Geyiğin yüzünde düşmanca bir ifade vardı.
-Merak etmeyin, ırkınızın soyunu tüketmek gibi bir niyetimiz yok. Okyanusu geçtikten sonra, nesilden nesile devam edebilmeniz için tüketimimizi sınırlayacağız. Ancak, hayalleriniz çok cazip, bu yüzden biraz fazla tüketebiliriz.
Güzel.
Tamamen anladım.
"Başka bir deyişle, sizi yenemeyiz, bu yüzden ne isterseniz yapacaksınız."
-Bunu yorumlamanın bir yolu da bu.
Her şeyden önce, insanlar ancak siz onlara hadlerini bildirdikten sonra alçakgönüllü olurlar.
Sanırım bu ilke rüya dünyasında yaşayan Rüya İblisleri için bile geçerliydi.
"Seni anlamanın bu kadar kolay olmasına sevindim."

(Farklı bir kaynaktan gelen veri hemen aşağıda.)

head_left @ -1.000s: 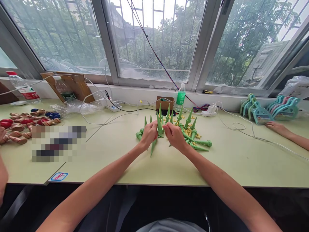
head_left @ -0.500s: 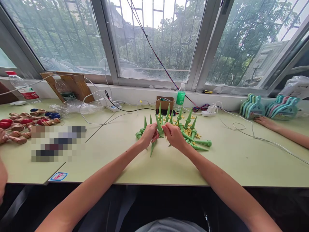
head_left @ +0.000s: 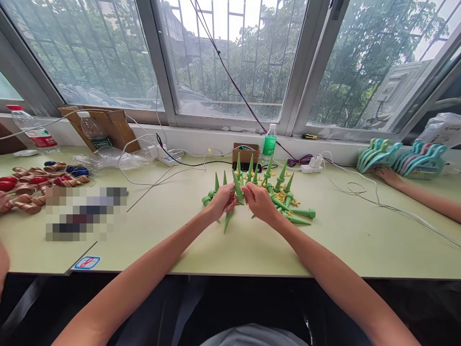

-Sanki bizi yenebilecekmişsin gibi konuşuyorsun.
"Doğru."
Medeniyet Mağazası'nı açtım.
"Yaşadığınız rüya dünyasının ne kadar muhteşem olduğunu bilmiyorum ama..."
Ve bir eşya satın aldı.
[Person Possession' satın alındı]
[2000 puan düşüldü!]
[Şu anda 4012 yarış puanınız var.] (Not: 3912 olmalı)
"Böyle görünmeme rağmen, çoktan birçok dünya gördüm. Çocuklar."
Bir Rüya İblisi olmanın nasıl bir şey olduğunu görmek için sabırsızlanıyorum.
Sırıtarak geyiğe baktım.
"Eşyayı kullan. Kişi ele geçirme."
Birdenbire.
Sonsuz hayallerden oluşan bir dünya gözlerimin önünde belirdi.